(Exercise goal): Both the line containing "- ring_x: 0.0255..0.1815" and the line containing "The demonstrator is" belong to the span. Output exactly that span from the listing below, and nothing outside it.

(Records for this task):
=== Section Start ===

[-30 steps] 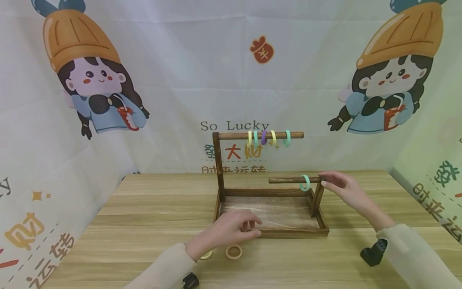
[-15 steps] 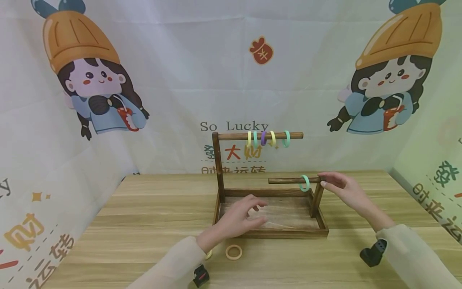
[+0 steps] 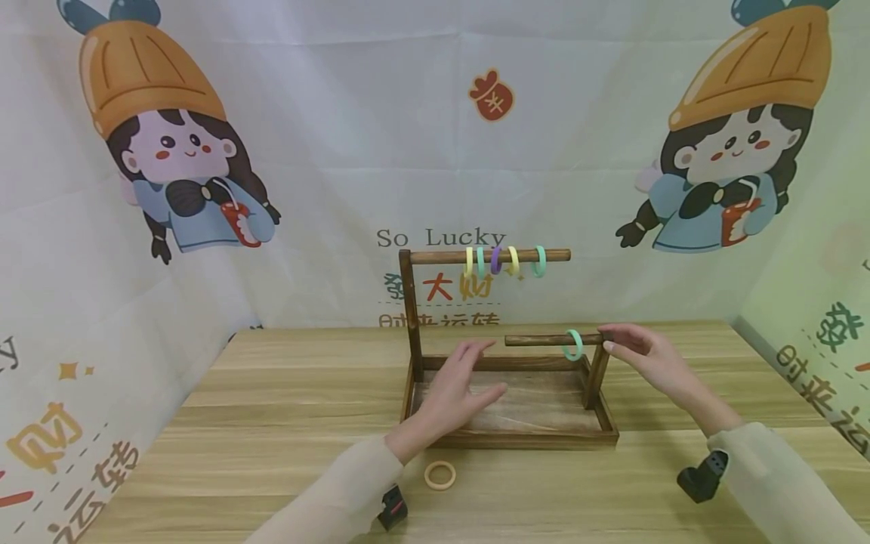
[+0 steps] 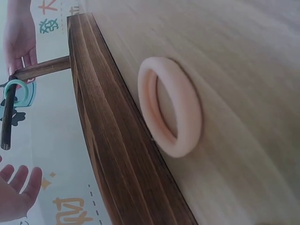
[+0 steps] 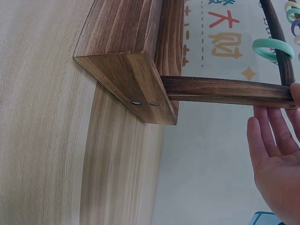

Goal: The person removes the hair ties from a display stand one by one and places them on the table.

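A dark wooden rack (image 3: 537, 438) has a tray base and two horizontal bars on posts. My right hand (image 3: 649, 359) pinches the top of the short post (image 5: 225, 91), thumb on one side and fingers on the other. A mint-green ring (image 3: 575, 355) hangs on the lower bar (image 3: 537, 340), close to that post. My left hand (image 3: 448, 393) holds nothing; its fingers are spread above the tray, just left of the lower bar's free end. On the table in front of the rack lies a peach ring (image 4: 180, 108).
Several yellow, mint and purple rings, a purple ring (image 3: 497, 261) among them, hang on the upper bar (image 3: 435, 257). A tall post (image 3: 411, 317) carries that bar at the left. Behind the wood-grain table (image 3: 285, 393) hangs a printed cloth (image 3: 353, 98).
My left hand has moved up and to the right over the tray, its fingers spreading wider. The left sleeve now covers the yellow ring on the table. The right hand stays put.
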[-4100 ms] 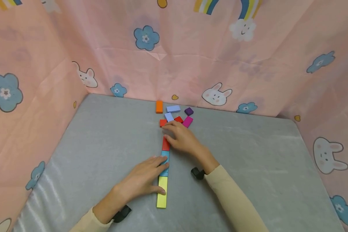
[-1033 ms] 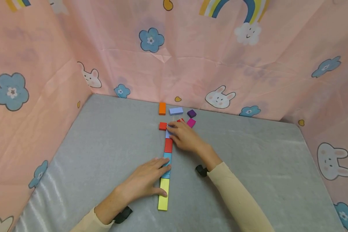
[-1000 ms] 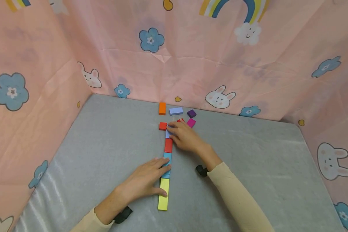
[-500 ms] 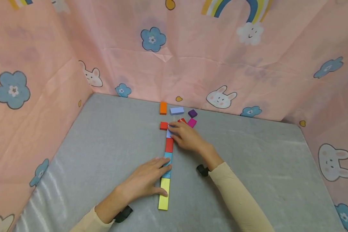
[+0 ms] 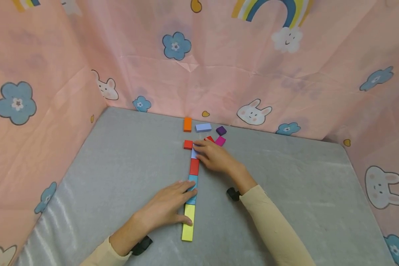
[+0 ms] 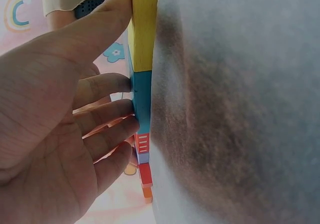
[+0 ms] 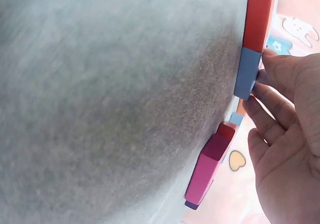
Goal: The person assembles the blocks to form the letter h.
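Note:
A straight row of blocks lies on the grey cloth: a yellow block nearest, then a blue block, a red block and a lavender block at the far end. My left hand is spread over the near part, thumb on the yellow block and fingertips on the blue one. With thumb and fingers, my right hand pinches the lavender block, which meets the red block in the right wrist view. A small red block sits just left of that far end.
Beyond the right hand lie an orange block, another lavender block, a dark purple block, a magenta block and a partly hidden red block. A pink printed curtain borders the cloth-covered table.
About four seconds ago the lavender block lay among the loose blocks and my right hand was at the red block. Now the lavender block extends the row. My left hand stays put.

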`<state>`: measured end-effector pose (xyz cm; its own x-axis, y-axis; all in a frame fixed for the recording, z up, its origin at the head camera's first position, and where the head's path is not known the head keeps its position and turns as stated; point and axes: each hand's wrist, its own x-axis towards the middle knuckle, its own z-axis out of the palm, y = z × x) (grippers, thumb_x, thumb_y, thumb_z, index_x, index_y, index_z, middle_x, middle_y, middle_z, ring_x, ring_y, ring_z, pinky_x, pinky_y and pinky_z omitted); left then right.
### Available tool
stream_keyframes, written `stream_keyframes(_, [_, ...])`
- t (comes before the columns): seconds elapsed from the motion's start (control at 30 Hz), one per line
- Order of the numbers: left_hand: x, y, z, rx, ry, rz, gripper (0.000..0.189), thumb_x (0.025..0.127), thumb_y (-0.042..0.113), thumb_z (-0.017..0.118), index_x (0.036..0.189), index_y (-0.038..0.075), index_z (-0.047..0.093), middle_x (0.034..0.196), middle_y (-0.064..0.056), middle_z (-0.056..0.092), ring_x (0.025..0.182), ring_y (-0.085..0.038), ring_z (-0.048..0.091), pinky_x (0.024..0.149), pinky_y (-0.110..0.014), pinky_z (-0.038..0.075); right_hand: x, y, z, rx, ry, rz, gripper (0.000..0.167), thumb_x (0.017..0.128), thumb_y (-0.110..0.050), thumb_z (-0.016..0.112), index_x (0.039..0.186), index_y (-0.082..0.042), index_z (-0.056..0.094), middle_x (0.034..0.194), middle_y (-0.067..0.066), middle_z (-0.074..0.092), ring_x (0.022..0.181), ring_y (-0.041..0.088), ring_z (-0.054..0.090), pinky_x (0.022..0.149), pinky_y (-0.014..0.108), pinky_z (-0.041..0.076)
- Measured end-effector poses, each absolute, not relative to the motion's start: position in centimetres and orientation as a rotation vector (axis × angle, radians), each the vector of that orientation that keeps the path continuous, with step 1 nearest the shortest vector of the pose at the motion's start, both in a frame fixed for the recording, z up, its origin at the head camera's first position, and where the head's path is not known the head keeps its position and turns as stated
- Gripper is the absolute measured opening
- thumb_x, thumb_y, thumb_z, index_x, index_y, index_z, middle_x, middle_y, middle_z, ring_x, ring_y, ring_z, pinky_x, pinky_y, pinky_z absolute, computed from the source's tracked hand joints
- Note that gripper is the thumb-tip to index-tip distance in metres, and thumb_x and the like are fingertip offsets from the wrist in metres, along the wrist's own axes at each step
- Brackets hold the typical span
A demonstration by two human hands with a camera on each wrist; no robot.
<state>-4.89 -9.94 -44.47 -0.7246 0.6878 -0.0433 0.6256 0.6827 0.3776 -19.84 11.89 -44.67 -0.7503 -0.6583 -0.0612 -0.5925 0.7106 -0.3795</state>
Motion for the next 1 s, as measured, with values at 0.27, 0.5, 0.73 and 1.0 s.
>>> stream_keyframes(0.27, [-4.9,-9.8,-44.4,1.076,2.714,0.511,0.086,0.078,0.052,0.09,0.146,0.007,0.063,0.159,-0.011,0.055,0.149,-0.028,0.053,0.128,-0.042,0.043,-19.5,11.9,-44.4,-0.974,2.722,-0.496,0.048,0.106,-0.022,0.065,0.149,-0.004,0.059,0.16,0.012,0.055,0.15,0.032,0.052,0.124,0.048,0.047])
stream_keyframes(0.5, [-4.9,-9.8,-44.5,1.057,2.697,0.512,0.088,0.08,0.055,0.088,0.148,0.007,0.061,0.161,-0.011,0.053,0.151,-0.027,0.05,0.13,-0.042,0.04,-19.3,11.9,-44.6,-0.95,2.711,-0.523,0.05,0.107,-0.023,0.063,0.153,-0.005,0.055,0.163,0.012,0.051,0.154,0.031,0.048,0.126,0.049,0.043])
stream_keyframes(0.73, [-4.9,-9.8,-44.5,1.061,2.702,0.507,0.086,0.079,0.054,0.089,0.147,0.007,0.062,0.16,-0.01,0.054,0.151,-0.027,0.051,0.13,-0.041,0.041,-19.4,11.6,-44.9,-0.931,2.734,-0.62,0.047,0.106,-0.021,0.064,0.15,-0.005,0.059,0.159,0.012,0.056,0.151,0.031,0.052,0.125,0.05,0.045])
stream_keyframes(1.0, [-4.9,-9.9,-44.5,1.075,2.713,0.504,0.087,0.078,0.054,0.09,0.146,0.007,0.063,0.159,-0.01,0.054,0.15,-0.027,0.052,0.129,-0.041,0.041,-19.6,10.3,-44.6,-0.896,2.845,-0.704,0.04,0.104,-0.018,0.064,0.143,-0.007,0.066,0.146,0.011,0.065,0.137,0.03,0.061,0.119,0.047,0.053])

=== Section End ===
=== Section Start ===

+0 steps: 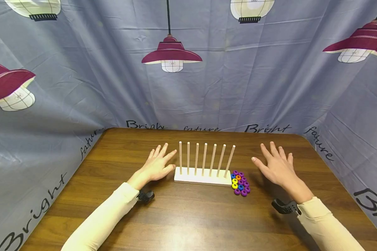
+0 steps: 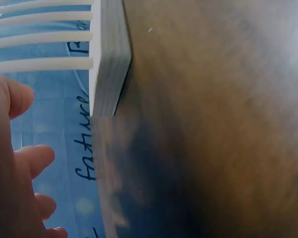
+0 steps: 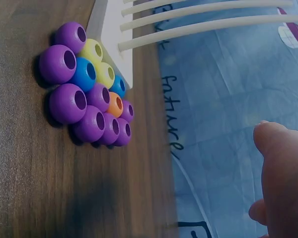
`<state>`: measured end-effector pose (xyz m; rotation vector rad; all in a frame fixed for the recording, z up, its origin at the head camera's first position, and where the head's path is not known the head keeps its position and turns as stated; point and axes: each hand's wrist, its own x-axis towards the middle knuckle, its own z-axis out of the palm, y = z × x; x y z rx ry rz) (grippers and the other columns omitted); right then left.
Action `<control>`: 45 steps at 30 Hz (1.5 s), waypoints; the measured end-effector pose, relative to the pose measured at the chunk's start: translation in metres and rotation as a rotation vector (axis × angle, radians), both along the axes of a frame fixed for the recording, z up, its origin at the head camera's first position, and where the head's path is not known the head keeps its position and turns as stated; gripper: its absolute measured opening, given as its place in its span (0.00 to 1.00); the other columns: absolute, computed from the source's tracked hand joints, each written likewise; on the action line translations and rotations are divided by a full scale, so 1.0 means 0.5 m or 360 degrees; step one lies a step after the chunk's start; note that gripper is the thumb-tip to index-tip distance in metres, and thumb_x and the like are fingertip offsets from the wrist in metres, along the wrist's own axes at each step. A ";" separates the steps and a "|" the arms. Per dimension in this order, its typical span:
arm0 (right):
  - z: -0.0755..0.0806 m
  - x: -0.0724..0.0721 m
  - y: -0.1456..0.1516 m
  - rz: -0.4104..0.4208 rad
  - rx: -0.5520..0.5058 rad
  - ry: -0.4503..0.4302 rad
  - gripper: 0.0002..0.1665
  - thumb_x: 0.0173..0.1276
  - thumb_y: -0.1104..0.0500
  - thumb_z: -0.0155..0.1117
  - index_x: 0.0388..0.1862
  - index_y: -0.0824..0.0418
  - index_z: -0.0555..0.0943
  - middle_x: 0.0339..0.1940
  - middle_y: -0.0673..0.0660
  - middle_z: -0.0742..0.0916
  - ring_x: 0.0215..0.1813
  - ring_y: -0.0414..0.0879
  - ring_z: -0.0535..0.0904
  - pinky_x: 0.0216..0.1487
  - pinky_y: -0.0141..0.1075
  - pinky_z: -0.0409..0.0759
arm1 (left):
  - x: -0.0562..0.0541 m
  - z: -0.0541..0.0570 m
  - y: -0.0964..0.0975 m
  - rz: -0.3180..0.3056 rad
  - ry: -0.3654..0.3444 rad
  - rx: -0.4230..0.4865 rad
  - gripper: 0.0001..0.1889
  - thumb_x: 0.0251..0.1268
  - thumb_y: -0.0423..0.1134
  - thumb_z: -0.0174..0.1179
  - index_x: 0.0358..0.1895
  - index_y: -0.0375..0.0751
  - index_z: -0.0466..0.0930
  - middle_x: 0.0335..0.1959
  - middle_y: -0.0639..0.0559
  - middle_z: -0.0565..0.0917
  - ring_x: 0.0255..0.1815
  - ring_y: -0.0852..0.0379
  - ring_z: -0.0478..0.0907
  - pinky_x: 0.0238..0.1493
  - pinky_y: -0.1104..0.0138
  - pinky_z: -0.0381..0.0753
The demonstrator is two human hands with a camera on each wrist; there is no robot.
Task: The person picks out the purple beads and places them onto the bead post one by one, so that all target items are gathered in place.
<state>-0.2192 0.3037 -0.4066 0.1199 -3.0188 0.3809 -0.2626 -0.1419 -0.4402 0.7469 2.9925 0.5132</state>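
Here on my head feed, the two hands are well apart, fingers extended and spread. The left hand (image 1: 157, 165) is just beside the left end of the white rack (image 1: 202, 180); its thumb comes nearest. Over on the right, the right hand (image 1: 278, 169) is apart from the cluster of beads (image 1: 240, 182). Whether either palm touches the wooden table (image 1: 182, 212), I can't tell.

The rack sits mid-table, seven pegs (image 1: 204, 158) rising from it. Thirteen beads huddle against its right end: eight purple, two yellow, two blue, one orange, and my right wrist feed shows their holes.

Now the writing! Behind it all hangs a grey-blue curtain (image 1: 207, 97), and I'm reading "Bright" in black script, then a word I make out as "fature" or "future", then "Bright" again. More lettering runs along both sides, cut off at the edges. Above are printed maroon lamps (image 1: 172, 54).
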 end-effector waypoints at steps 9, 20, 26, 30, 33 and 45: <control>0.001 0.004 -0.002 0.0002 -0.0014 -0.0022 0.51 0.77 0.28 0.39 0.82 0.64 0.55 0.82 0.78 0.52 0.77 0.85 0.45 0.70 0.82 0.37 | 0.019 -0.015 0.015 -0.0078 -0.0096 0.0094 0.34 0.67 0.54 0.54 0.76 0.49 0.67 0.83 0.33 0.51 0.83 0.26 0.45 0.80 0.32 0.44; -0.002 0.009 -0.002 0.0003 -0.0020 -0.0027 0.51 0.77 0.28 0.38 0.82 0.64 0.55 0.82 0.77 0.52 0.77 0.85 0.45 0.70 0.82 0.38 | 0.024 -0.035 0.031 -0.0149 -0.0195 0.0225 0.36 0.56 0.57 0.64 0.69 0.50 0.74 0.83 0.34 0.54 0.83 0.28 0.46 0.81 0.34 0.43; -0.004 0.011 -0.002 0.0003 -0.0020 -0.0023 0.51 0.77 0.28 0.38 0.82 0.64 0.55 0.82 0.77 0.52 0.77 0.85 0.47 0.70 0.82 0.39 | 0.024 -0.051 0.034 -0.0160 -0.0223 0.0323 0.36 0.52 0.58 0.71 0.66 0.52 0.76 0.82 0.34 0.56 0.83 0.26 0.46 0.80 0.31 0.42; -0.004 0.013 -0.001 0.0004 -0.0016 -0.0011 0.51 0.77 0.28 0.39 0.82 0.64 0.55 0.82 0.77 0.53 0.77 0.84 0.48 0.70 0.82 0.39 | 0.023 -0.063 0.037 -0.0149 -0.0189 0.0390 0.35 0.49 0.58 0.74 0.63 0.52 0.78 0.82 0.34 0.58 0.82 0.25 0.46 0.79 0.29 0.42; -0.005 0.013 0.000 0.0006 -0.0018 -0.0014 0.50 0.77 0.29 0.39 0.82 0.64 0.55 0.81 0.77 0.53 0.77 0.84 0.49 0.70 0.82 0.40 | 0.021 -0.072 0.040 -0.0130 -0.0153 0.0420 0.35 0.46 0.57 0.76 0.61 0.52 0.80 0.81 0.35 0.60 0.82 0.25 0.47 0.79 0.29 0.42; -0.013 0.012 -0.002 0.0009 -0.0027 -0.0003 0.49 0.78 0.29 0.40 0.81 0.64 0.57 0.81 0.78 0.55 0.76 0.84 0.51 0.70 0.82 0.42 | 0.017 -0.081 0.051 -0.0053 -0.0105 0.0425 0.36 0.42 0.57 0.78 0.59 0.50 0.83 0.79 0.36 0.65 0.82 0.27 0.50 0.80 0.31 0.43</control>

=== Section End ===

(Problem solution):
  - ring_x: 0.0255..0.1815
  - ring_y: -0.0852..0.0379
  - ring_z: -0.0478..0.0907
  - pinky_x: 0.0238..0.1493
  - pinky_y: -0.1104..0.0138
  - pinky_z: -0.0381..0.0753
The demonstrator is two human hands with a camera on each wrist; there is no robot.

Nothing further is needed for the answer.